Exactly the lines from the first line of the listing through the line containing "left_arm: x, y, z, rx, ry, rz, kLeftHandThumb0" should appear in the output, unchanged.

[DATA FOR PROCESSING — start]

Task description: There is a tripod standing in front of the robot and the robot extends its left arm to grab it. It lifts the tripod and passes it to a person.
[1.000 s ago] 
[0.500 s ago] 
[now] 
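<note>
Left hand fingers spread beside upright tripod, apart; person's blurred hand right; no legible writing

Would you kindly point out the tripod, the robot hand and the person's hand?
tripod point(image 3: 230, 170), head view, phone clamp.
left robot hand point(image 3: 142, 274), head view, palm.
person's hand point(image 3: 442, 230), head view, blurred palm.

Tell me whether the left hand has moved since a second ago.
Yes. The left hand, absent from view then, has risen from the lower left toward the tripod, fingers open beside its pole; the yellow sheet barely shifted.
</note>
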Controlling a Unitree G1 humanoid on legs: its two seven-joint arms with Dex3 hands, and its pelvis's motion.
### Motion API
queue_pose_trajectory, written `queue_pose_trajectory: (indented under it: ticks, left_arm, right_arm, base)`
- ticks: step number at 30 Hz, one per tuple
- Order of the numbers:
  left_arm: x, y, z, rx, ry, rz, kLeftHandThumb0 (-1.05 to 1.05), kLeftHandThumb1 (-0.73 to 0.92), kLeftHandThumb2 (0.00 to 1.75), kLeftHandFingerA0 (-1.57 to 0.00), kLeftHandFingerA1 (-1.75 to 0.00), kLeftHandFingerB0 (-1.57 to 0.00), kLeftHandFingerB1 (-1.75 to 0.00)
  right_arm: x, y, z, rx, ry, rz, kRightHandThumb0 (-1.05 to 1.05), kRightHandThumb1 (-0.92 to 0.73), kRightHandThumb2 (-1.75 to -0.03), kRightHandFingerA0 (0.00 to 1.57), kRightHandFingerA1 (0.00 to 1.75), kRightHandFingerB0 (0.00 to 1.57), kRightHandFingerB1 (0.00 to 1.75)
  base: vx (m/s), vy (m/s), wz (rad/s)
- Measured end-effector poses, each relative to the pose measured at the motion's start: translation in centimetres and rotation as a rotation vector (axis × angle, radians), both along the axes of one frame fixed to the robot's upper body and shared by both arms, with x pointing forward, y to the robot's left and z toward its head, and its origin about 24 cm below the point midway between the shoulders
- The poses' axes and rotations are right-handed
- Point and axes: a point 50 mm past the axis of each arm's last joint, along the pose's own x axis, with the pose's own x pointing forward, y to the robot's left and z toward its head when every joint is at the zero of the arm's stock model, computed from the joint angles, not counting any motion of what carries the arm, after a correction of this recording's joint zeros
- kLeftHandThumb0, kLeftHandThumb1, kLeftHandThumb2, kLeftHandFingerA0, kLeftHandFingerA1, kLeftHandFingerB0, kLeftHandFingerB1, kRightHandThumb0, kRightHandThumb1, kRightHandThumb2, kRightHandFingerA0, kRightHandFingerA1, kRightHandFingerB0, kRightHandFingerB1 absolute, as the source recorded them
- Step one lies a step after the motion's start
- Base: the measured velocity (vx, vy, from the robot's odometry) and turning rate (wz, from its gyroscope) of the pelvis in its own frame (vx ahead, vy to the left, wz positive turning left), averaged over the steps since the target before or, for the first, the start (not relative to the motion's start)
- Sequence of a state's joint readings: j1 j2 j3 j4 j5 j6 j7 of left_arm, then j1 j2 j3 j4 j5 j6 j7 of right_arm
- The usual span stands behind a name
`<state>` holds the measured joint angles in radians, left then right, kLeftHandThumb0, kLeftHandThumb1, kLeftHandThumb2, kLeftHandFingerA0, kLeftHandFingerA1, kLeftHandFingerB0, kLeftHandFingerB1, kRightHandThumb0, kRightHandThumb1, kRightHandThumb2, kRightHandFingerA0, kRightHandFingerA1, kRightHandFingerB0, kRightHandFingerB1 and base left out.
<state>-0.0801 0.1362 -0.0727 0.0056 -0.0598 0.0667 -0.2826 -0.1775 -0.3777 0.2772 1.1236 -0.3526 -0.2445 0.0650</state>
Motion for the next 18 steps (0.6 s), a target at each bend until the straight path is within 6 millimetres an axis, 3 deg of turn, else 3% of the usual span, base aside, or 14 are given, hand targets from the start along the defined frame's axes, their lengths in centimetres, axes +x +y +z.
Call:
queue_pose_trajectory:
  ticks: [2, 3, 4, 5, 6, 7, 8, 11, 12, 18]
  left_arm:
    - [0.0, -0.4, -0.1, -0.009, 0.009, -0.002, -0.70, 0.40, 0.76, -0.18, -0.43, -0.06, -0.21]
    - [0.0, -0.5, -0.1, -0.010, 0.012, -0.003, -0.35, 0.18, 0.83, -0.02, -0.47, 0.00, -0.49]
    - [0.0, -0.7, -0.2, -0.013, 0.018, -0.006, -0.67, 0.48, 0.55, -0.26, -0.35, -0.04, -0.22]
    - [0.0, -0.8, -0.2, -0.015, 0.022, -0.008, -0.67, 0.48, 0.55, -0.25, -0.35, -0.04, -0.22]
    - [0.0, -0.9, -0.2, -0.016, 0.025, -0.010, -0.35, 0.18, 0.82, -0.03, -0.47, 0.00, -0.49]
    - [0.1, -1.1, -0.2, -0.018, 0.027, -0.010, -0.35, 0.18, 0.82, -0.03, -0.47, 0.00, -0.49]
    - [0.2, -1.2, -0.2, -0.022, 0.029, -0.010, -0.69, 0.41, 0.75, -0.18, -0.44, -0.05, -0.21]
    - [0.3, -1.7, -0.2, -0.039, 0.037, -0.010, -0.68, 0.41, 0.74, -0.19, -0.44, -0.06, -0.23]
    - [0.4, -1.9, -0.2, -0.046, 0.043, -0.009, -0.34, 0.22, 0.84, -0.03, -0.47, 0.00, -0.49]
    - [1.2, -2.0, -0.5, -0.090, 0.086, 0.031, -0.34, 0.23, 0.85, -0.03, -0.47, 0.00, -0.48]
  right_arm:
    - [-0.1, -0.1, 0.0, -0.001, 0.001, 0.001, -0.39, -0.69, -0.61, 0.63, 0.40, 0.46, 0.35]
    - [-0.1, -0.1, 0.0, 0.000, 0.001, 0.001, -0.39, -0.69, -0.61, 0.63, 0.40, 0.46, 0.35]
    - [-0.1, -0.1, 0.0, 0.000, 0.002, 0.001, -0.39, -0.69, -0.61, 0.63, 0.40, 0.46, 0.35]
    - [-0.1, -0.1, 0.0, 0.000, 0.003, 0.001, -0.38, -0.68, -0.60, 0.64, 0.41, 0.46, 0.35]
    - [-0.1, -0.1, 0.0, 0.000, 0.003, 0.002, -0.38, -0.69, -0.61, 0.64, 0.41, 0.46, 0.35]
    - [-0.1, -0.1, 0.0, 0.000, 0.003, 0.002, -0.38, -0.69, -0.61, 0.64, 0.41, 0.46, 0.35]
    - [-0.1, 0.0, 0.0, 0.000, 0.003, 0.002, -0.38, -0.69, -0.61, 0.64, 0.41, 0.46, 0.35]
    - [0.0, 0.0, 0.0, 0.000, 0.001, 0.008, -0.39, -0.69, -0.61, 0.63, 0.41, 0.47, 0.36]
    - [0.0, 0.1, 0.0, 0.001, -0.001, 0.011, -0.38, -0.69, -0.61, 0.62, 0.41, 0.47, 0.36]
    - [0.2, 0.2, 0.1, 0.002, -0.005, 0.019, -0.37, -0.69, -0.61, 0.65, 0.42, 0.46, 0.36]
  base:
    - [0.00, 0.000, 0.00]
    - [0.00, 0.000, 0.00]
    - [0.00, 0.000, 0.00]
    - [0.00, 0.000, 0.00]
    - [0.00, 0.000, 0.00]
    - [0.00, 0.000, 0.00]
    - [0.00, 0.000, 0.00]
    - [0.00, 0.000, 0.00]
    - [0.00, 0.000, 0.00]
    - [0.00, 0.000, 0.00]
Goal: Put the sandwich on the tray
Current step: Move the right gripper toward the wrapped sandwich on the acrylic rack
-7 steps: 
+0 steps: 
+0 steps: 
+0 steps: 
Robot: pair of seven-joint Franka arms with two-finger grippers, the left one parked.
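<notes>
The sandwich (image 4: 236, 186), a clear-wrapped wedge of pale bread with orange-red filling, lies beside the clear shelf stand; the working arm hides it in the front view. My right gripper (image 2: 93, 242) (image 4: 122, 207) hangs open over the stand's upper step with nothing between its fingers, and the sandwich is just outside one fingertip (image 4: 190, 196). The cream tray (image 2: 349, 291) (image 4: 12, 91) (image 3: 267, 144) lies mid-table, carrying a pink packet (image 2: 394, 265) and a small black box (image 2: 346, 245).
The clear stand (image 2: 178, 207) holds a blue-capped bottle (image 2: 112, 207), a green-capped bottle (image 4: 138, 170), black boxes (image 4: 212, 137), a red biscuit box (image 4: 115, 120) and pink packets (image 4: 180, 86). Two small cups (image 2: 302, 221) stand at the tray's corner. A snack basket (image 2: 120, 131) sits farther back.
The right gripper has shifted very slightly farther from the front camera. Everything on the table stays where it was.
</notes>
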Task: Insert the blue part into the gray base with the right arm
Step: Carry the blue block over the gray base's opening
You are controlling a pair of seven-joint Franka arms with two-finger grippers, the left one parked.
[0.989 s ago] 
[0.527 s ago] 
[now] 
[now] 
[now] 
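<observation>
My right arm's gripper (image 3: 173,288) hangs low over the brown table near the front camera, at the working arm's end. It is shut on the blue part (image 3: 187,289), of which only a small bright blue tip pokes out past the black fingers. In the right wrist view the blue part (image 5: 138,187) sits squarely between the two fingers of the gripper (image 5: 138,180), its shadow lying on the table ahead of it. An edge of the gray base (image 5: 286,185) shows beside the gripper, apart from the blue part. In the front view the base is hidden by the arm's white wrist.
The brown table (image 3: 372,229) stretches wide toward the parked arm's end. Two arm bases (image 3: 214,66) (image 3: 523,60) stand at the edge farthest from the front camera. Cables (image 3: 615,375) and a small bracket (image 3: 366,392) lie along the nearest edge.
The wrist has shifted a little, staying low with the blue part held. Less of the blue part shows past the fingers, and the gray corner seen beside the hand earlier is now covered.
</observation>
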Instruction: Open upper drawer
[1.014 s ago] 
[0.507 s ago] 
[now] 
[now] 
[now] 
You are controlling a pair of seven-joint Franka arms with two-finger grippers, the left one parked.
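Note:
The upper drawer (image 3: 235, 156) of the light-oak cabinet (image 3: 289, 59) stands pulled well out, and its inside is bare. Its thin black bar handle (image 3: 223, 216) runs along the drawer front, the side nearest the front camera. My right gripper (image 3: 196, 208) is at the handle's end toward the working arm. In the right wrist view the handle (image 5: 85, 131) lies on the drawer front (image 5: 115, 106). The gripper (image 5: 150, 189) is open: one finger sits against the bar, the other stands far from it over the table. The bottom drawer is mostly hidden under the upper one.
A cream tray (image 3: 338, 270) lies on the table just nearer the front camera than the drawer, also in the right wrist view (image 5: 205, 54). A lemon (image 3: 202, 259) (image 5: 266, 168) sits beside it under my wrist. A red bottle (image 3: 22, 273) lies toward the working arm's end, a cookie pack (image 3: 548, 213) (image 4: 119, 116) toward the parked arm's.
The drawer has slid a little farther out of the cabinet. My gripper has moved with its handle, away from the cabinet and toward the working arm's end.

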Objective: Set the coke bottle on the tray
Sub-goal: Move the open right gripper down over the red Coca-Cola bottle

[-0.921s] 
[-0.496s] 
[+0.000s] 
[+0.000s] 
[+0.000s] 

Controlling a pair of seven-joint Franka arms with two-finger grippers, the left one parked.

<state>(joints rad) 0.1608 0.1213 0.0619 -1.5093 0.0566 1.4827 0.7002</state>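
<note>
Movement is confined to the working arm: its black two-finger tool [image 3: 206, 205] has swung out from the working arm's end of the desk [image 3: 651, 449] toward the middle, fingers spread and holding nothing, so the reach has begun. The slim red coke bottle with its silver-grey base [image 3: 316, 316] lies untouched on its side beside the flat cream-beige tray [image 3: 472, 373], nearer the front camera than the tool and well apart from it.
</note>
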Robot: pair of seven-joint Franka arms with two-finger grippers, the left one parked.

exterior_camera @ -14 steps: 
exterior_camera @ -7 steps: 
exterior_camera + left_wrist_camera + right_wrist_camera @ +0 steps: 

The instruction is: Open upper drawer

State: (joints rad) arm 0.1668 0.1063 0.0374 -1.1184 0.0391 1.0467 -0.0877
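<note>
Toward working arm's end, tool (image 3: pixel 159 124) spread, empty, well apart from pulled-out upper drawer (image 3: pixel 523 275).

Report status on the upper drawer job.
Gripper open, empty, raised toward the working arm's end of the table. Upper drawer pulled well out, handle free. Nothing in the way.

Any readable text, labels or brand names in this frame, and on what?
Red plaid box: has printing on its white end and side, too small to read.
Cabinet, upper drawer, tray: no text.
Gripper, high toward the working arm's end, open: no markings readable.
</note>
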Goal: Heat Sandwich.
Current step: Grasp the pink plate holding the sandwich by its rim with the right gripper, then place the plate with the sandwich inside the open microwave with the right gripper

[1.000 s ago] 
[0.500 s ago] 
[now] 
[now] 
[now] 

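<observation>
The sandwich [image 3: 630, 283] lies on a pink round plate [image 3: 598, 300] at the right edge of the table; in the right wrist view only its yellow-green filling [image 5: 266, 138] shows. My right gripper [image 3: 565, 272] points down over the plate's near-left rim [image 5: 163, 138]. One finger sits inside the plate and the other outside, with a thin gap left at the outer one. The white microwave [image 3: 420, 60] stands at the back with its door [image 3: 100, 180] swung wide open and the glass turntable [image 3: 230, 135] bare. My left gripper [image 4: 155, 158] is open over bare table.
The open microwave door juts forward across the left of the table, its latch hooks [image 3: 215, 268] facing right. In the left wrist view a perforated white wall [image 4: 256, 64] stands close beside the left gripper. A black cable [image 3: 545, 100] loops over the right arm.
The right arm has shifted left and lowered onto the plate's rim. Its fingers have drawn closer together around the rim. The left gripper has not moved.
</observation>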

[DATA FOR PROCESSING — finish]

*RESULT*:
Task description: There is a tripod standing in front of the robot and the robot extends its left arm to grab it. It lifts the tripod and passes it to a person.
[1.000 s ago] 
[0.500 s ago] 
[now] 
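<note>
Left hand fingers spread beside upright tripod, apart; person's blurred hand right; no legible writing

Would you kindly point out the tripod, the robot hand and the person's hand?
tripod point(image 3: 230, 170), head view, phone clamp.
left robot hand point(image 3: 142, 274), head view, palm.
person's hand point(image 3: 442, 230), head view, blurred palm.

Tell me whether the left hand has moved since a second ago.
Yes. The left hand, absent from view then, has risen from the lower left toward the tripod, fingers open beside its pole; the yellow sheet barely shifted.
</note>
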Controlling a Unitree G1 humanoid on legs: its two seven-joint arms with Dex3 hands, and its pelvis's motion.
### Motion API
queue_pose_trajectory, written `queue_pose_trajectory: (indented under it: ticks, left_arm, right_arm, base)`
- ticks: step number at 30 Hz, one per tuple
- Order of the numbers:
  left_arm: x, y, z, rx, ry, rz, kLeftHandThumb0 (-1.05 to 1.05), kLeftHandThumb1 (-0.73 to 0.92), kLeftHandThumb2 (0.00 to 1.75), kLeftHandFingerA0 (-1.57 to 0.00), kLeftHandFingerA1 (-1.75 to 0.00), kLeftHandFingerB0 (-1.57 to 0.00), kLeftHandFingerB1 (-1.75 to 0.00)

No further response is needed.